USDA ARS Postdoctoral Fellowship Program in Big Data Science and AI Research
Multiple 2-year MS and postdoctoral research opportunities are currently available with the U.S. Department of Agriculture (USDA), Agricultural Research Service (ARS) located at one of the regional ARS locations or with one of our collaborating universities. 100% telework options are possible depending on the position. The SCINet/Big Data Program in collaboration with the AI Center of Excellence at ARS offers exciting research opportunities to motivated participants interested in solving agricultural- or natural resource-related problems at a range of spatial and temporal scales, from the genome to the continent, and sub-daily to evolutionary time scales. One of the goals of these programs is to develop and apply new and emerging technologies, including artificial intelligence (AI) and machine learning, to help solve complex agricultural problems that depend on collaboration across scientific disciplines and geographic locations. Many of these questions rely on the synthesis, integration, and analysis of large, diverse datasets that benefit from high performance computers (HPC) or a cloud computing environment. These opportunities are designed to facilitate cross-disciplinary, cross-location research through collaboration on problems of high priority to the USDA ARS and require an HPC or cloud computing environment. Training will be provided in specific AI, machine learning, deep learning, data science, and/or statistical software as needed for the success of the position.

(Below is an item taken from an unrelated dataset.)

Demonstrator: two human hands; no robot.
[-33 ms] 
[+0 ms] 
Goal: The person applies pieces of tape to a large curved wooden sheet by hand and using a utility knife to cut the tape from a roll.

This unique fellowship program is multi-faceted. All participants will spend time at ARS headquarters in Beltsville, MD for some of their training, but will be based at ARS regional laboratories for mentoring in individual research projects by ARS scientists or university faculty, primarily at Mississippi State University or Iowa State University. Each participant will also be expected to participate in collaborative research with scientists at other ARS units or universities, and in program-level activities in support of Big Data and high performance computing.
Interested applicants are encouraged to visit the specific ORISE link (below) for more information about a specific position and to apply.
About the USDA ARS: The ARS mission involves problem-solving research in the widely diverse food and agricultural areas encompassing plant production and protection; animal production and protection; natural resources and sustainable agricultural systems; and nutrition; food safety and quality. The programs are conducted in 46 of the 50 States, Puerto Rico, and the U.S. Virgin Islands. Programs are also carried out in cooperation with several foreign countries. For ARS to maintain its standing as a premier scientific organization, major investments in computing, networking, and storage infrastructure are required as well as trained scientific personnel. Training in data and information management are integral to the integrity, security, and accessibility of research findings, results, and outcomes within the ARS research enterprise. USDA ARS Chief Science Information Officer, Dr. Debra Peters (ARS-CSIO at usda dot gov) can be contacted for additional information.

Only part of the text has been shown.